As the Sunday Punch stated on July 9th this year, “From the 13th century onwards even the Buddhist Order of Monks became extinct not once but thrice. The Order of Monks was re-established in the reigns of Vimala Dharma Suriya I (1591–1604) and Vimala Dharma Suriya II (1687–1707) as well. But these resurrections were short lived and soon, once more, the Sasana ceased to exist in Lanka.”

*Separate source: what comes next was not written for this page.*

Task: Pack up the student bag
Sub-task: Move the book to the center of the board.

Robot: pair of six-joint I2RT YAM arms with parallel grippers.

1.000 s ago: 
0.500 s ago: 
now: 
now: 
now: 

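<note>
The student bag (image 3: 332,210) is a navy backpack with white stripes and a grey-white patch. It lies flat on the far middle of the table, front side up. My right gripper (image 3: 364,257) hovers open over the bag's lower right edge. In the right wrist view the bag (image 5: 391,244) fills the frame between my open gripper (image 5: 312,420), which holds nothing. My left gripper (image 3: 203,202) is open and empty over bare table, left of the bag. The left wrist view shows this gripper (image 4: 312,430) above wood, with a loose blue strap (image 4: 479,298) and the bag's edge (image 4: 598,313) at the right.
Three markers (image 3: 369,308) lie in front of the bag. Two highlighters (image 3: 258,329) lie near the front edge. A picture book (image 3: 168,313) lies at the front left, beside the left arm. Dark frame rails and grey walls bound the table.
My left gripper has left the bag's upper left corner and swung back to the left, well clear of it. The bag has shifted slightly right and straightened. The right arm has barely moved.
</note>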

“It was not until the 18th century that it was once again established on more solid ground. The Ven. Weliwita Saranankara (1698–1778) took the initiative to reestablish the Sasana in Lanka and invited a Thai monk named Upali who visited Kandy in 1753 during the reign of King Kirti Sri Rajasinghe (1747–1782) was invited by the Tamil king to do the needful and reestablish the Order. The venerable monk performed upasampada, higher ordination to a group of Kandyan monks.”
“Thus was the Siam Nikaya born on the 19th of July 1753 , named after Siam, now Thailand, having a mere 264 year history to date compared to the over thousand year history that ancient Lanka’s Bhikku Order had enjoyed till it ceased to exist. Given the Govigama caste exclusivity held by the Siam Nikaya which refused to ordain monks of lower castes, a revolt broke resulting in the establishment of two other Nikayas the Amarapura Nikaya in 1803 at Velitota, Balapitiya and the Ramannya Nikaya in 1864 by Ambagahawatte Saranankara, when he returned after being ordained in Burma.”

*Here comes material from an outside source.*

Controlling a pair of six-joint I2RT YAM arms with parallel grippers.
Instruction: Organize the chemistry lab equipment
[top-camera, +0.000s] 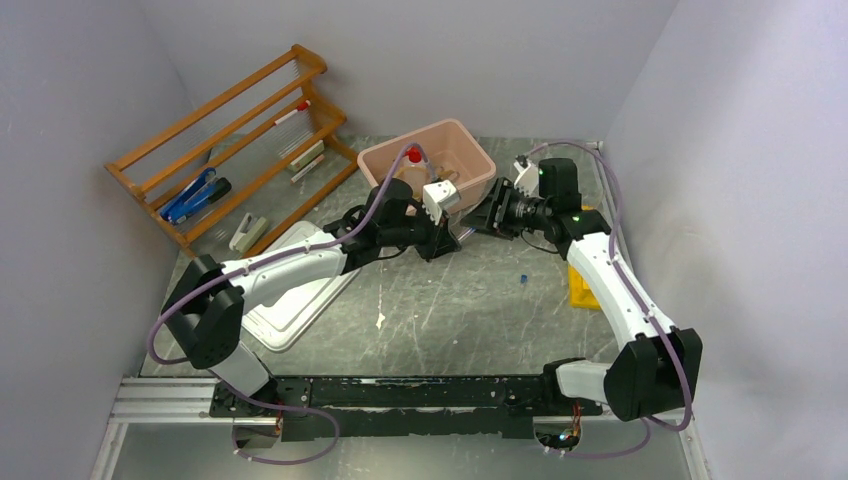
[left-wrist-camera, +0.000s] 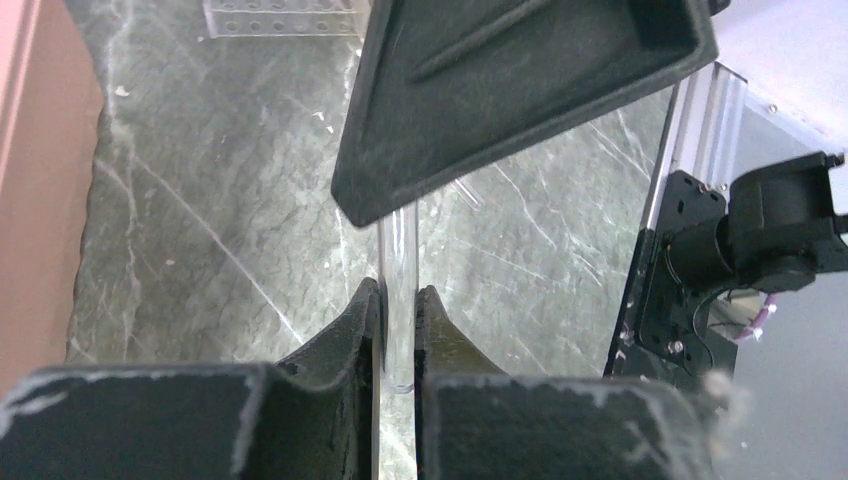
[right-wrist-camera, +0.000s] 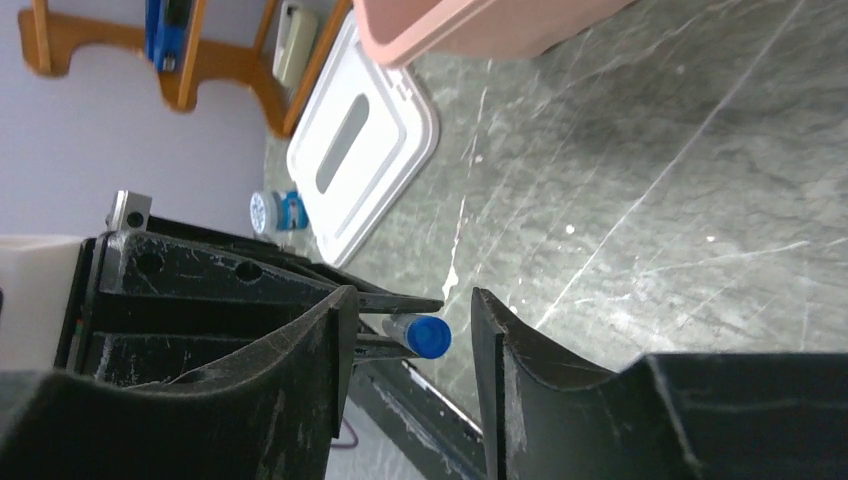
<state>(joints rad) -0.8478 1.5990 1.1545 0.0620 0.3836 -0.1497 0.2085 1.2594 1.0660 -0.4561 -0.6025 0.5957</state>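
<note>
My left gripper (left-wrist-camera: 398, 300) is shut on a clear tube (left-wrist-camera: 398, 250), clamping its rounded bottom end, and holds it above the table in front of the pink tub. In the right wrist view the tube's blue cap (right-wrist-camera: 428, 336) points at the camera and lies between the fingers of my right gripper (right-wrist-camera: 413, 298). That gripper is open, with a gap on each side of the cap. From above, the two grippers meet tip to tip, left gripper (top-camera: 450, 222) facing right gripper (top-camera: 488, 215). A red-capped squeeze bottle (top-camera: 414, 160) stands in the tub. The yellow tube rack (top-camera: 580, 285) lies under the right arm.
The pink tub (top-camera: 470, 140) stands at the back centre, its white lid (top-camera: 300, 300) flat on the table to the left. The orange shelf rack (top-camera: 240, 130) leans at the back left with a blue item (top-camera: 195, 195) on it. A small blue piece (top-camera: 522, 279) lies on the table.
</note>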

The Govigama only Siam Nikaya and ‘all castes welcome’ Amarapura and Ramannya Nikayas have for the last 200 odd years and more been successful in not only reviving the Sasana but keeping it evergreen in the nation’s heart and soul. And the monks of all three Nikayas have striven to keep true to their calling and behaved in the noble manner the Buddha’s Vinaya Code dictated.

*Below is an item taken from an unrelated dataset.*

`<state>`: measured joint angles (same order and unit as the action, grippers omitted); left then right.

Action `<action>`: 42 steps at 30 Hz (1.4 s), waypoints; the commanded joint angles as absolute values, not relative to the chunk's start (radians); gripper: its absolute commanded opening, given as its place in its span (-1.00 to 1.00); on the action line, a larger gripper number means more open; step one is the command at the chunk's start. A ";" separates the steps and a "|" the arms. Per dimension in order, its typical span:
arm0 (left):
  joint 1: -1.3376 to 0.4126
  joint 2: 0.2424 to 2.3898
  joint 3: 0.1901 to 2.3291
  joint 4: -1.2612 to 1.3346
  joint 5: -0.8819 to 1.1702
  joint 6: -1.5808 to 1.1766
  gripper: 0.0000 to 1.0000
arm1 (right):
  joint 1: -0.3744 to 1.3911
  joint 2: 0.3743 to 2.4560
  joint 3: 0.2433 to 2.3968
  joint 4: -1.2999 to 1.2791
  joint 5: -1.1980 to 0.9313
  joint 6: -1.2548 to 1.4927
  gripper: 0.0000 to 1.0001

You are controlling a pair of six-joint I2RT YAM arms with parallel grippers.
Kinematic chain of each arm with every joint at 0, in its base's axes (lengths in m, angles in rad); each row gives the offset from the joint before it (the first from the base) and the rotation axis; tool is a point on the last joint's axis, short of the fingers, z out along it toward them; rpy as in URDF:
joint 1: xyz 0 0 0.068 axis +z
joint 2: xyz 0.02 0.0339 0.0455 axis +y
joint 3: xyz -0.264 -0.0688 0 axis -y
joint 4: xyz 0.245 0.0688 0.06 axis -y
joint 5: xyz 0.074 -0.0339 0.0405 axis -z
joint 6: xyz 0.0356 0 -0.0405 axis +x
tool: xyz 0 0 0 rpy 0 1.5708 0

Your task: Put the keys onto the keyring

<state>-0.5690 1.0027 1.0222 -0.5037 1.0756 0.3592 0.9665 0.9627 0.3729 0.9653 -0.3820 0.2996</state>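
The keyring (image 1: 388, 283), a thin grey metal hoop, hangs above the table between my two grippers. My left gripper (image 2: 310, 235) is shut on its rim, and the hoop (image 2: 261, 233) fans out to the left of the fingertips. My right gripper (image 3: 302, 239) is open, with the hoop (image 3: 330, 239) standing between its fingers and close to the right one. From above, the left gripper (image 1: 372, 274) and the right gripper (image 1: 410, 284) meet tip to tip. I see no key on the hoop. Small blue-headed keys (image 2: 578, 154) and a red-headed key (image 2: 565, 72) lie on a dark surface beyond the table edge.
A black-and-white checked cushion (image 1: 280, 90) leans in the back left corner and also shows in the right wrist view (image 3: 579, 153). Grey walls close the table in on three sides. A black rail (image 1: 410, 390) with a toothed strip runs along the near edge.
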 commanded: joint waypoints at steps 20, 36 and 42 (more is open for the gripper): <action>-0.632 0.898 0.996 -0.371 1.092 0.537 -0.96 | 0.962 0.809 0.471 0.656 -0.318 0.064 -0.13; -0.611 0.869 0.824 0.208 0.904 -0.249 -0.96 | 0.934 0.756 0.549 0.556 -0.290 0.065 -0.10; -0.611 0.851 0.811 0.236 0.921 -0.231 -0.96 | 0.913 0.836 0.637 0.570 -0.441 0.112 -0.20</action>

But now there’s a new sect in town, their membership drawn from renegades of these three Nikayas, who take their cues not from the Buddha’s code of discipline but from the shifty handbook manual of political expediency; and display a ready willingness to conceal the sins of the politically corrupt under the saffron shroud.
Meet the Moneypura Nikaya, which has dared to add a new and fourth refuge: “Salli saranang gatchchami” or take refuge in money. Especially as a way of atoning the sins of public servants found guilty by Lanka’s courts of misusing public money to the tune of Rs. 600 million; and sentenced to 3 years rigorous imprisonment and ordered to pay Rs 4 million fines for their crimes and Rs. 104 million as compensation to the plundered public.
Last week’s television news showed live footage of that nauseating and humiliating spectacle of a few band of monks take to the streets with begging bowl in hand to beg not for their mid day meal to nourish their bodies in the pursuit of their spiritual quest but to ask for money from the people. Escorted by a bevy of T shirt clad women — cheerleaders shouting slogans ‘give monks money’, give monks money” — they paraded the nation’s streets and made a mockery of the Buddha’s noble robe. Millions of Lankans would have been aghast to see this blatant demand for hard cash to fall into an alms bowl which had only known food before.
But these mercenary monks who have acted so and had violated the ordination oaths to abide by the Buddha’s Vinaya Code which forbids monks to handle or accept money, let alone beg the masses for it, cannot be blamed alone; for, in their ignorance, their willingness to be turned into a cat’s-paw has been made use of in the most unscrupulous manner. And if you listen with your heart to the temple bell, you’ll hear it knell the message of how Lanka’s corrupt politics have succeeded in even staining the saffron robe with their own indelible blotching splash of corruption’s taint.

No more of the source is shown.